You’re encountering a limitation of the NVIDIA devices where atomic operations can only be performed on variables stored in global or shared memory. Local variables can’t be used in atomics.

This means for your code, if you make the outer loop “gang” without a “worker” or “vector”, then all variable declared at this loop level will be shared. Below is an example of the fix (I also fixed your indexing of “arr” since you’d get garbage for indices 3-5 using “v” as an index since x only has the values 0,1, and 2).

% cat tascia.c

//pgcc 1b.c -acc -Mconcur -Minfo=accel -Minline -Msmartalloc -Msafeptr -ta=tesla:cc50,time

#include <stdio.h>
#include <stdlib.h>
#include <stddef.h>
#include <openacc.h>

int main(void) {

    //int x = 0;
    int a = 3, b = 2;
    int *restrict arr = (int *) calloc(a*b, sizeof(int));

     #pragma acc data copyout(arr[0:a*b])
     {
        #pragma acc parallel loop gang
        for (int j = 0; j < b; j++) {
            int x=0;
                #pragma acc loop vector
                for (int i = 0; i < a; i++) {
                    int v;
                    #pragma acc atomic capture
                    v = x++;
                    arr[j*a+i] = v;
                }
        }
    }

    for (int i = 0; i < a * b; i++)
        printf("arr[%d] = %d\n", i, arr[i]);
    printf("\n");

    free(arr);
}


% pgcc -ta=tesla:cc60 -Minfo=accel tascia.c -V18.4
main:
     15, Generating copyout(arr[:b*a])
     17, Accelerator kernel generated
         Generating Tesla code
         18, #pragma acc loop gang /* blockIdx.x */
         21, #pragma acc loop vector(128) /* threadIdx.x */
     21, Loop is parallelizable
% a.out
arr[0] = 0
arr[1] = 1
arr[2] = 2
arr[3] = 0
arr[4] = 1
arr[5] = 2

Hope this helps,
Mat

unfortunatelly it is not working in my computer, it gives this error (23 is atomic capture)

main:
     14, Generating copyout(arr[:b*a])
     16, Accelerator kernel generated
         Generating Tesla code
         17, #pragma acc loop gang /* blockIdx.x */
         20, #pragma acc loop vector(128) /* threadIdx.x */
     20, Loop is parallelizable
nvvmCompileProgram error: 9.
Error: 1b.c(23) Error: unsupported operation

PGC-F-0155-Compiler failed to translate accelerator region (see -Minfo messages): Device compiler exited with error status code (1b.c: 1)
PGC/x86-64 Linux 17.10-0: compilation aborted[/quote]

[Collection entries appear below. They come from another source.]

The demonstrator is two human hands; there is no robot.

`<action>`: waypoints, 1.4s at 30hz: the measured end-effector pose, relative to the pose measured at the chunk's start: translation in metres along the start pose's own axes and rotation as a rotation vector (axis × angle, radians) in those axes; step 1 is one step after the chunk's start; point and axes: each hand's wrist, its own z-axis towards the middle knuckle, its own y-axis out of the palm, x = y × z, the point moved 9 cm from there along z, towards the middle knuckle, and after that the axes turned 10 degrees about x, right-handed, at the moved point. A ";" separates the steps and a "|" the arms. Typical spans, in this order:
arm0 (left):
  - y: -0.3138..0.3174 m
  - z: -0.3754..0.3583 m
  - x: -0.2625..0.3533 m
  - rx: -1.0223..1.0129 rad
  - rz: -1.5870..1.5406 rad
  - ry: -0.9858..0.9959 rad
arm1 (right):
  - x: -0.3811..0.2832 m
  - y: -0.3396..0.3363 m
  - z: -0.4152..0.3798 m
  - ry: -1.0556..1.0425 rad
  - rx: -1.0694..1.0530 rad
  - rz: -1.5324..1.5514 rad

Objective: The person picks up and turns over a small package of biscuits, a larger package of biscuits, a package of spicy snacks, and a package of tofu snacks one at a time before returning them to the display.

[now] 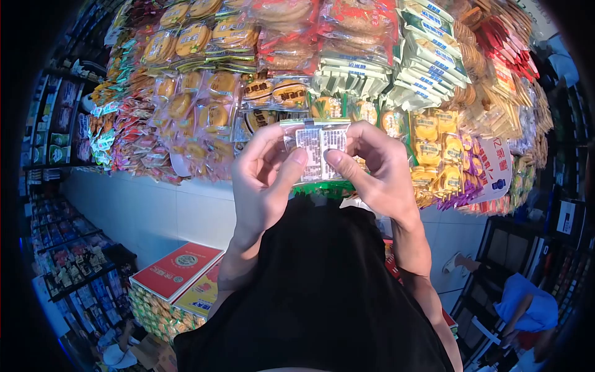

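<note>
1. Crowded shelves [68, 248] line the left edge of the view, and pale tiled floor [142, 204] runs between them and a broad display heaped with packaged snacks.
2. Toward the far side of the display lie bags of round golden biscuits [192, 40], with red-printed packs [359, 18] to their right. Pale green-and-white packets [434, 49] overlap in a fanned row beyond those.
3. Nearer, on the right, yellow packs [437, 149] sit just beside purple packs [458, 192]; a white sign [493, 167] with red characters slants next to them.
4. At the middle of the view, a clear packet [314, 149] is held up before the near edge of the display, above the person's black garment [316, 279]. Two pale labels with dark print face the wearer, the print too small to read.
5. On the left side, the left hand [257, 186] has its grip pinching the packet, thumb laid over the left label.
6. Opposite it, the right hand [387, 180] has its grip pinching the other side, thumb tip on the right label.
7. Bright green shows along the packet's lower edge; whether it belongs to the packet, I cannot tell.
8. Lower left, a red carton [176, 266] rests on stacked packs [161, 313].
9. Lower right, another person [527, 304] wears blue, well apart from both hands.
</note>
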 end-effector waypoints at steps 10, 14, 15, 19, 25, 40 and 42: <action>0.013 0.001 -0.004 -0.238 0.125 0.087 | -0.032 0.005 -0.011 -0.189 -0.174 -0.370; 0.010 0.001 -0.008 -0.220 0.024 0.105 | -0.037 -0.003 -0.014 -0.240 -0.104 -0.413; 0.013 0.000 -0.007 -0.224 0.025 0.104 | -0.038 -0.003 -0.015 -0.240 -0.101 -0.413; 0.028 -0.002 0.003 -0.213 0.073 0.165 | -0.047 -0.006 -0.019 -0.343 -0.034 -0.474; 0.023 -0.001 -0.004 -0.204 0.018 0.196 | -0.060 -0.004 -0.024 -0.486 -0.001 -0.520; 0.002 0.006 -0.014 -0.021 -0.119 0.053 | -0.056 -0.016 -0.020 -0.342 0.035 -0.424; 0.002 0.006 -0.013 -0.014 -0.126 0.074 | -0.063 -0.016 -0.021 -0.433 0.094 -0.463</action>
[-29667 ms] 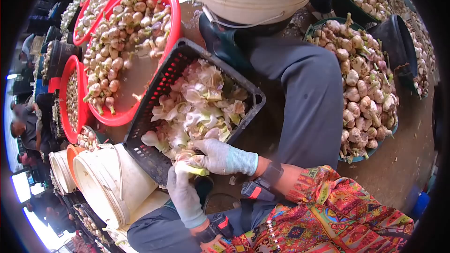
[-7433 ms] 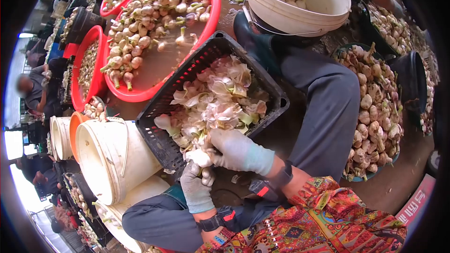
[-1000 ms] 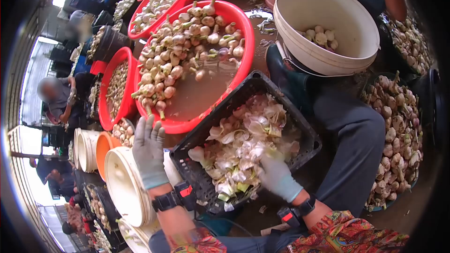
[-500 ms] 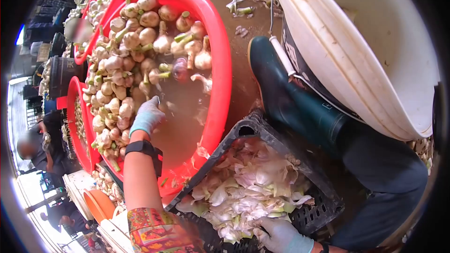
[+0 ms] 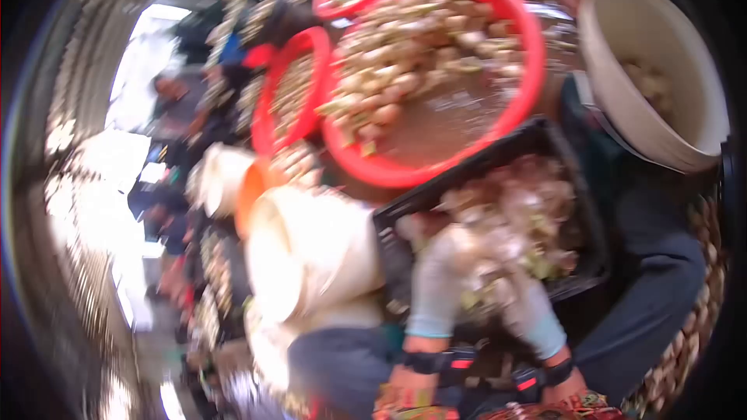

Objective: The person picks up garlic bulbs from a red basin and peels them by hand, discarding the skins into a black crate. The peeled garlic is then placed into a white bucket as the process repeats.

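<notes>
Both my hands wear pale gloves with blue cuffs, and the view is smeared by motion. My left hand (image 5: 437, 276) and my right hand (image 5: 531, 307) reach side by side into a black crate (image 5: 401, 214). Garlic skins (image 5: 513, 206), pinkish and white, are heaped in the crate around my fingers. Blur and skins hide the fingertips, so I cannot tell what either hand holds. Beyond the crate stands a red basin (image 5: 537, 50) of murky water, with garlic bulbs (image 5: 397, 70) piled along its far left side.
A large white bucket (image 5: 607, 31) with bulbs in it stands at the right, by my leg (image 5: 654, 264). White buckets (image 5: 334, 241) and an orange container (image 5: 257, 187) are at the left. Smaller red basins (image 5: 264, 124) lie behind, and people (image 5: 183, 101) sit farther back.
My left hand has left the basin water and come to the crate beside my right hand. The head view has swung, showing more of the room at the left.
</notes>
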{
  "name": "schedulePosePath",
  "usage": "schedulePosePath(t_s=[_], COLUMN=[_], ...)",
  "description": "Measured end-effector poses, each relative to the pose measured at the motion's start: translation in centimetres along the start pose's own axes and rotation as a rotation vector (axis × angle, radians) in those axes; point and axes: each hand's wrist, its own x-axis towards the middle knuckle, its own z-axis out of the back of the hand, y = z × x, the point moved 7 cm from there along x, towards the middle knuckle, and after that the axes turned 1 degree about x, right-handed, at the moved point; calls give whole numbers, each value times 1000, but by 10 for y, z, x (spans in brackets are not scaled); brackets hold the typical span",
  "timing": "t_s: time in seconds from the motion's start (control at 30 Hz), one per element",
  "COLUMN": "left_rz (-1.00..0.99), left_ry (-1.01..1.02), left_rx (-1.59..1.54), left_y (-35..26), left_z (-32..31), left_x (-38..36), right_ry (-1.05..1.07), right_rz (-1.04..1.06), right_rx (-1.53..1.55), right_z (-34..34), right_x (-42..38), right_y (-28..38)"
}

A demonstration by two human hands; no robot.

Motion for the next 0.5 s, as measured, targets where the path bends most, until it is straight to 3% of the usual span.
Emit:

I thought that PGI compiler is wrong installed, I’ve done the instalation again, just Fedora and PGI compiler without CUDA toolkit.
I’ve tried also Ubuntu and PGI compiler, same results.
Maybe I am missing something on installation, maybe some enviroment variables must be turned on, maybe Community Edition is missing something, maybe my configurations are not good (Quadro M1000M and GTX 1080Ti)
I have no idea.

Hi Mat,

I just wanted to let you know … 18.4 it works smooth like butter :-)
uraaaaaa !

thank you very much

Yes, sorry about that. 17.10 had some bugs with atomic capture on shared variables that were fixed in 18.1.